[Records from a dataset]
---+---

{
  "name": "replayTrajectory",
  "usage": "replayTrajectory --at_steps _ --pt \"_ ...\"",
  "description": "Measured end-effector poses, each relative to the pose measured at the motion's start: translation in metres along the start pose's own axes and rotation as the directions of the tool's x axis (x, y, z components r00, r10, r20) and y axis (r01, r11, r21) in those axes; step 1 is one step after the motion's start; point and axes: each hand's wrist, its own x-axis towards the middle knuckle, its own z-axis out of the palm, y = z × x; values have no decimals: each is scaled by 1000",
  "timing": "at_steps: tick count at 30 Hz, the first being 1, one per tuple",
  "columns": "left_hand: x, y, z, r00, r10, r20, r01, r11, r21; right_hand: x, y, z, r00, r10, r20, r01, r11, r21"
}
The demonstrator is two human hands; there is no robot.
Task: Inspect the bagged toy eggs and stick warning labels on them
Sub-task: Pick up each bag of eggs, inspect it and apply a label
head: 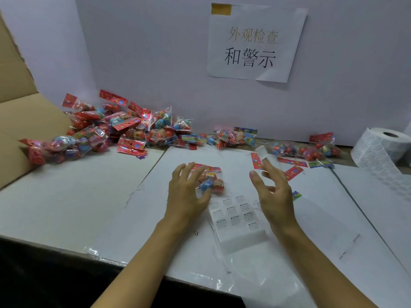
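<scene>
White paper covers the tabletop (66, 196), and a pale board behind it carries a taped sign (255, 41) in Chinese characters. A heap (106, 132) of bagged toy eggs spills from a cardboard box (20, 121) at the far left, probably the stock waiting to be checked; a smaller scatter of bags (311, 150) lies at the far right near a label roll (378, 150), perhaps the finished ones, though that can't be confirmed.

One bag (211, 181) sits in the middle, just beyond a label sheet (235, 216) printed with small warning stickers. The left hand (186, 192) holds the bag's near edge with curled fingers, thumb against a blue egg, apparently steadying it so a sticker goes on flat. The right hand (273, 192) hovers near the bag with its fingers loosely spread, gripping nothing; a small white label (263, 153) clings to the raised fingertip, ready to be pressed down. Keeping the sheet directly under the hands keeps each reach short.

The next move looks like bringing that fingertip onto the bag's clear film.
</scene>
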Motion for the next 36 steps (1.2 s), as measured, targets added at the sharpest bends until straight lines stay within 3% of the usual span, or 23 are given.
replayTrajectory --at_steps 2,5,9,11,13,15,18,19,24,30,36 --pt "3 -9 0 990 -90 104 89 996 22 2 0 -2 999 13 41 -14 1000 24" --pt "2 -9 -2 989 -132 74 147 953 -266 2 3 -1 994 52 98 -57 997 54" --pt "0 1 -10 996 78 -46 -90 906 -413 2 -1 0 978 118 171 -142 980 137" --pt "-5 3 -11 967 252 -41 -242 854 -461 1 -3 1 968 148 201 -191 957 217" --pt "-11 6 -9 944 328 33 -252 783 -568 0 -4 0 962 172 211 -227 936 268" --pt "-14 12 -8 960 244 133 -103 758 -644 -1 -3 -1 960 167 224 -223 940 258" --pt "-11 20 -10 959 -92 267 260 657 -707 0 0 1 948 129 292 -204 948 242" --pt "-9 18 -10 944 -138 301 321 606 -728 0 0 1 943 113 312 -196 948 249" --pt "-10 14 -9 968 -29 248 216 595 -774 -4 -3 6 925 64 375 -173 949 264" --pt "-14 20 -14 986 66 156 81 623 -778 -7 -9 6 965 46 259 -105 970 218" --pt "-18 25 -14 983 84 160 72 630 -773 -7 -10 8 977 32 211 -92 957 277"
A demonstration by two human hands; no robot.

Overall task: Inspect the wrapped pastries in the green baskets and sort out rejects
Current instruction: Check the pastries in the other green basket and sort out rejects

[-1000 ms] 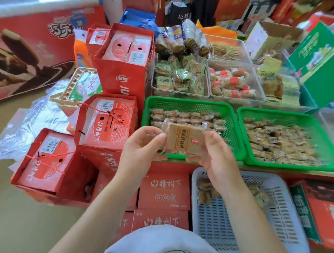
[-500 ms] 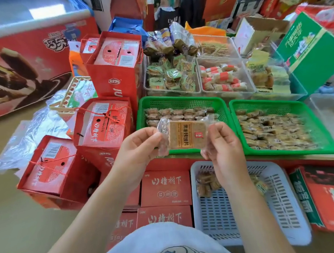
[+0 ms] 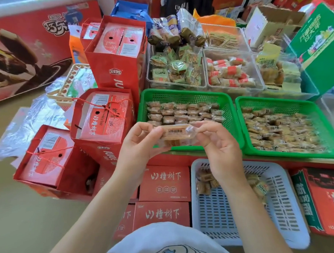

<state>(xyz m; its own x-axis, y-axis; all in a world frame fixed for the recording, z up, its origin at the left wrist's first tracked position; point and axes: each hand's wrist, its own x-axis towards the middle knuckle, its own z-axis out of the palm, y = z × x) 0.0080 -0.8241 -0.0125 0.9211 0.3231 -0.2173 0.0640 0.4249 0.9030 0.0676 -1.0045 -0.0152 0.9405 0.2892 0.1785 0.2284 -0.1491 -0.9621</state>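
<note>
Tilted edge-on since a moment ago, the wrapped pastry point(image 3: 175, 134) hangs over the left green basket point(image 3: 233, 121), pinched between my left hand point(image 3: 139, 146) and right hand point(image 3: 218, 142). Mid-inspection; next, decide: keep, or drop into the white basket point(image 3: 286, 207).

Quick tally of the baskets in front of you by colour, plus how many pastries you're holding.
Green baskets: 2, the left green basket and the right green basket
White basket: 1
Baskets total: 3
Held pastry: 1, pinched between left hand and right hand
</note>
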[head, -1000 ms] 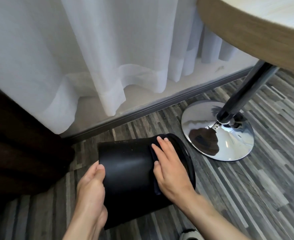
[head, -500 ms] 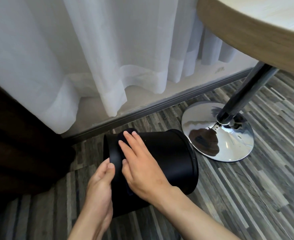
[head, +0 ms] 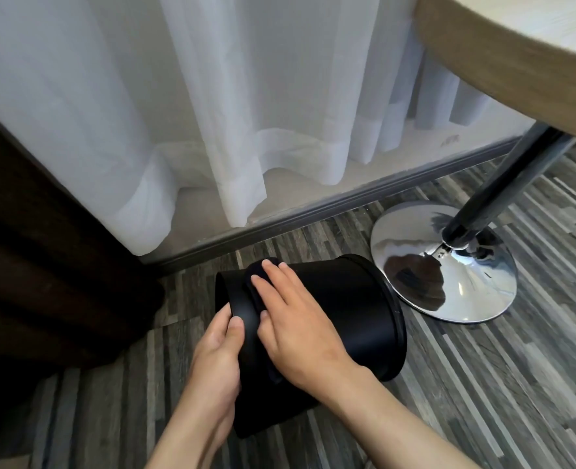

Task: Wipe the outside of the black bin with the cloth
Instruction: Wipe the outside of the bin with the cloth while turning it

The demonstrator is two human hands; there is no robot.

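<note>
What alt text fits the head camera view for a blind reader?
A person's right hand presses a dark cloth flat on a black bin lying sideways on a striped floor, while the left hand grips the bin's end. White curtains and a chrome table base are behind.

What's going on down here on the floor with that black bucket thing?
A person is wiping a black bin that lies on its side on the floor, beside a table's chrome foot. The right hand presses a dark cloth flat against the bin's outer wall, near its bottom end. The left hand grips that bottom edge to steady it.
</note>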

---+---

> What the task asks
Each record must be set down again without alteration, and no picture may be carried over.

> Task solution
{
  "name": "replayTrajectory",
  "usage": "replayTrajectory --at_steps _ --pt \"_ ...\"",
  "description": "Measured end-effector poses, each relative to the pose measured at the motion's start: translation in metres along the start pose's own axes and rotation as the directions of the tool's x axis (x, y, z components r00, r10, r20) and y axis (r01, r11, r21) in those axes; step 1 is one step after the motion's start; point and axes: each hand's wrist, its own x-axis towards the middle knuckle, its own z-axis out of the palm, y = z × x; values have no decimals: each is scaled by 1000",
  "timing": "at_steps: tick count at 30 Hz, the first being 1, one per tuple",
  "columns": "left_hand: x, y, z, r00, r10, r20, r01, r11, r21; right_hand: x, y, z, r00, r10, r20, r01, r11, r21"
}
The demonstrator is two human hands; there is no robot.
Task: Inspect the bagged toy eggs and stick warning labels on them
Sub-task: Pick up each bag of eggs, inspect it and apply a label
head: 
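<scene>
White paper covers the tabletop (66, 196), and a pale board behind it carries a taped sign (255, 41) in Chinese characters. A heap (106, 132) of bagged toy eggs spills from a cardboard box (20, 121) at the far left, probably the stock waiting to be checked; a smaller scatter of bags (311, 150) lies at the far right near a label roll (378, 150), perhaps the finished ones, though that can't be confirmed.

One bag (211, 181) sits in the middle, just beyond a label sheet (235, 216) printed with small warning stickers. The left hand (186, 192) holds the bag's near edge with curled fingers, thumb against a blue egg, apparently steadying it so a sticker goes on flat. The right hand (273, 192) hovers near the bag with its fingers loosely spread, gripping nothing; a small white label (263, 153) clings to the raised fingertip, ready to be pressed down. Keeping the sheet directly under the hands keeps each reach short.

The next move looks like bringing that fingertip onto the bag's clear film.
</scene>
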Motion for the next 36 steps (1.2 s), as measured, targets added at the sharpest bends until straight lines stay within 3% of the usual span, or 23 are given.
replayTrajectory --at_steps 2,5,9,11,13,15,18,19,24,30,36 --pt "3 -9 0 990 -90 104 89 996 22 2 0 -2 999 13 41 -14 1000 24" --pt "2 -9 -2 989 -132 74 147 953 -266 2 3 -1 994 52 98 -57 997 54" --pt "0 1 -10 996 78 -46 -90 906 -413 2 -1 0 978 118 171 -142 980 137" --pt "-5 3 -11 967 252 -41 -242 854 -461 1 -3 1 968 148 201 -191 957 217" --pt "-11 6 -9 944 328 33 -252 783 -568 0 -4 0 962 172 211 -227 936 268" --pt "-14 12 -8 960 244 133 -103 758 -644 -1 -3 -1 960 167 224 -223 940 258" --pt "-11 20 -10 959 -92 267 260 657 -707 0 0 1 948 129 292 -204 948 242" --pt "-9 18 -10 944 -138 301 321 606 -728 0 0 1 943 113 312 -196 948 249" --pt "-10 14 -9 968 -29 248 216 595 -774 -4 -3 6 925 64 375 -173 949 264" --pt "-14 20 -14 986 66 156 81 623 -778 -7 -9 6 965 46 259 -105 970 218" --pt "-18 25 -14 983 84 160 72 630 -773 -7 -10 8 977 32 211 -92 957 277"
A demonstration by two human hands; no robot.

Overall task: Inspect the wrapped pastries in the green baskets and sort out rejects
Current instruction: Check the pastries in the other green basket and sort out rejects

[-1000 ms] 
[-500 ms] 
[+0 ms] 

<state>(xyz m; its own x-axis, y-axis; all in a world frame fixed for the recording, z up, its origin at the left wrist's first tracked position; point and axes: each hand's wrist, its own x-axis towards the middle knuckle, its own z-axis out of the palm, y = z × x) 0.0080 -0.8241 -0.0125 0.9211 0.3231 -0.2173 0.0640 0.4249 0.9030 0.0676 -1.0045 -0.0152 0.9405 0.2892 0.1785 0.2284 -0.1491 -0.9621</state>
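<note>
Tilted edge-on since a moment ago, the wrapped pastry point(image 3: 175, 134) hangs over the left green basket point(image 3: 233, 121), pinched between my left hand point(image 3: 139, 146) and right hand point(image 3: 218, 142). Mid-inspection; next, decide: keep, or drop into the white basket point(image 3: 286, 207).

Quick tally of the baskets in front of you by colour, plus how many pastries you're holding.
Green baskets: 2, the left green basket and the right green basket
White basket: 1
Baskets total: 3
Held pastry: 1, pinched between left hand and right hand
</note>
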[head, -1000 ms] 
[head, -500 ms] 
[head, +0 ms] 

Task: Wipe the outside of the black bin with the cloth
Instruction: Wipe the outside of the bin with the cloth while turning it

The demonstrator is two human hands; there is no robot.

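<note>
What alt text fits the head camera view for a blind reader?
A person's right hand presses a dark cloth flat on a black bin lying sideways on a striped floor, while the left hand grips the bin's end. White curtains and a chrome table base are behind.

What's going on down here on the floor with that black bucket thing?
A person is wiping a black bin that lies on its side on the floor, beside a table's chrome foot. The right hand presses a dark cloth flat against the bin's outer wall, near its bottom end. The left hand grips that bottom edge to steady it.
</note>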

No further response is needed.